**RECORDED INFORMATION:**
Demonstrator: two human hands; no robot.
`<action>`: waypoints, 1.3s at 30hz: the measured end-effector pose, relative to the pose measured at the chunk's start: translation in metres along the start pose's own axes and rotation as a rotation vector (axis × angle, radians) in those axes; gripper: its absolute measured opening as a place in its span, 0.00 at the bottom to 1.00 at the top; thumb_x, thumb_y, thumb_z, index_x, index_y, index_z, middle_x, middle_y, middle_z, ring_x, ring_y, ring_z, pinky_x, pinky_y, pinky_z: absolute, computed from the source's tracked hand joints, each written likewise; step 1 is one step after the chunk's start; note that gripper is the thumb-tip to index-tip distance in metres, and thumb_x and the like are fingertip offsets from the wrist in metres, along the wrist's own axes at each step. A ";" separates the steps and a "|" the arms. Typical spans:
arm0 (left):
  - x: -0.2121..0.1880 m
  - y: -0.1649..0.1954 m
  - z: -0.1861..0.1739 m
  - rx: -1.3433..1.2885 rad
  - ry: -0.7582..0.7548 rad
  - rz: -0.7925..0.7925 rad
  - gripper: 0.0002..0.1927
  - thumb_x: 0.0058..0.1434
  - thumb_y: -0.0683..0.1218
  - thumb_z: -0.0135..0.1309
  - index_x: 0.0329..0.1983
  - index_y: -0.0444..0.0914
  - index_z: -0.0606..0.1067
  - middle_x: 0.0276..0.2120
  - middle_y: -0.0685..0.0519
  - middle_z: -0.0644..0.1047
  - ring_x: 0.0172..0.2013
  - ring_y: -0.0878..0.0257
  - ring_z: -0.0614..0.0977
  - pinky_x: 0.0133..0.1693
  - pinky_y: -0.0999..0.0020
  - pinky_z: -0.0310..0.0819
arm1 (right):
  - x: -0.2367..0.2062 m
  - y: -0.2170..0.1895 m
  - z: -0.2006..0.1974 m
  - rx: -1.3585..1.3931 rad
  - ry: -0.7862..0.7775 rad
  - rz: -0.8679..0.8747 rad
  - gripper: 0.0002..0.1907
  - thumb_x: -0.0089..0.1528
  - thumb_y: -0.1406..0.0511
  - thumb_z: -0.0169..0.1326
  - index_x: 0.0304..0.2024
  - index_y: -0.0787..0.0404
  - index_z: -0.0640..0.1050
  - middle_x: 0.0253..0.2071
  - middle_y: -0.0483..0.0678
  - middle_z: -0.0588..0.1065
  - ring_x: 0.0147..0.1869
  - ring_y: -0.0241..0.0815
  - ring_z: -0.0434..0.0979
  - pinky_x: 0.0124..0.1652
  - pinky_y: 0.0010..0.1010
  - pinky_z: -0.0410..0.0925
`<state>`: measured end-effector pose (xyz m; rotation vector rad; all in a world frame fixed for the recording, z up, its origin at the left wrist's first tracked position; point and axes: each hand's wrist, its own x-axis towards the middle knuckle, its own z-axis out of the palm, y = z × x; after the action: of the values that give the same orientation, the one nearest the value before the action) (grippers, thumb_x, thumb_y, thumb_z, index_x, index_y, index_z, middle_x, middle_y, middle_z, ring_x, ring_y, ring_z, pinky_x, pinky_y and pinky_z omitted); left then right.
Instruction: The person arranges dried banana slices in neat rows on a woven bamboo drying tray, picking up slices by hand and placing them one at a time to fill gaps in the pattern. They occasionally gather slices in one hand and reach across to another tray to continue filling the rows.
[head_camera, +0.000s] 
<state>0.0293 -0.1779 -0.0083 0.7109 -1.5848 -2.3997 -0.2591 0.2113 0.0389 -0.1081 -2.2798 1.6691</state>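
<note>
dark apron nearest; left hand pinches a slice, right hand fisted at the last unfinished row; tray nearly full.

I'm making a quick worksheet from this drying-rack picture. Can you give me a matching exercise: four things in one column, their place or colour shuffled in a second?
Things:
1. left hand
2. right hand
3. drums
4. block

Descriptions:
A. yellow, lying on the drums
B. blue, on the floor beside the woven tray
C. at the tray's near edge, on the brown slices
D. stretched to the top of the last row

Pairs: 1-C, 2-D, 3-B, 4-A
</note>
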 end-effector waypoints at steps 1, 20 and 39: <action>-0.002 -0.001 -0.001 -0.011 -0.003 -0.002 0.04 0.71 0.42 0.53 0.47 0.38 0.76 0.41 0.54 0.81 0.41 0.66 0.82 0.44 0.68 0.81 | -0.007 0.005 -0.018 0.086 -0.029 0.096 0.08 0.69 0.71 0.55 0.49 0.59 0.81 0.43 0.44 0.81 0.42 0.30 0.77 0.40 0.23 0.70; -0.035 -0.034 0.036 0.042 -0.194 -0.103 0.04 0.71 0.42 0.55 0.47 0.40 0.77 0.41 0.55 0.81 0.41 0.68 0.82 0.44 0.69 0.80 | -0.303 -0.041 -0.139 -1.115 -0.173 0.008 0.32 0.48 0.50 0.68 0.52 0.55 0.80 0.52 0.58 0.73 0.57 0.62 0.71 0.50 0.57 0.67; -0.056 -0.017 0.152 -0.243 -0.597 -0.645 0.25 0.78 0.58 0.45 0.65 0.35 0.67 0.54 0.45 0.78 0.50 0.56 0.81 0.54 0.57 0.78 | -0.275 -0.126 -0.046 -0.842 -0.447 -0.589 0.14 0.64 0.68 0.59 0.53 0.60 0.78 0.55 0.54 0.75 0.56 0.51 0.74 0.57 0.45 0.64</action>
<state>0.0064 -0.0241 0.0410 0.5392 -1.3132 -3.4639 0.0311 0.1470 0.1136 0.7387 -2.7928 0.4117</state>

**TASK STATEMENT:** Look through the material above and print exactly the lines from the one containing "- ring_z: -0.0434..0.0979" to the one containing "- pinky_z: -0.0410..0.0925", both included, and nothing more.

**ANSWER SECTION:**
  - ring_z: -0.0434..0.0979
  - pinky_x: 0.0124..0.1652
  - pinky_y: 0.0010..0.1010
  - pinky_z: -0.0410..0.0925

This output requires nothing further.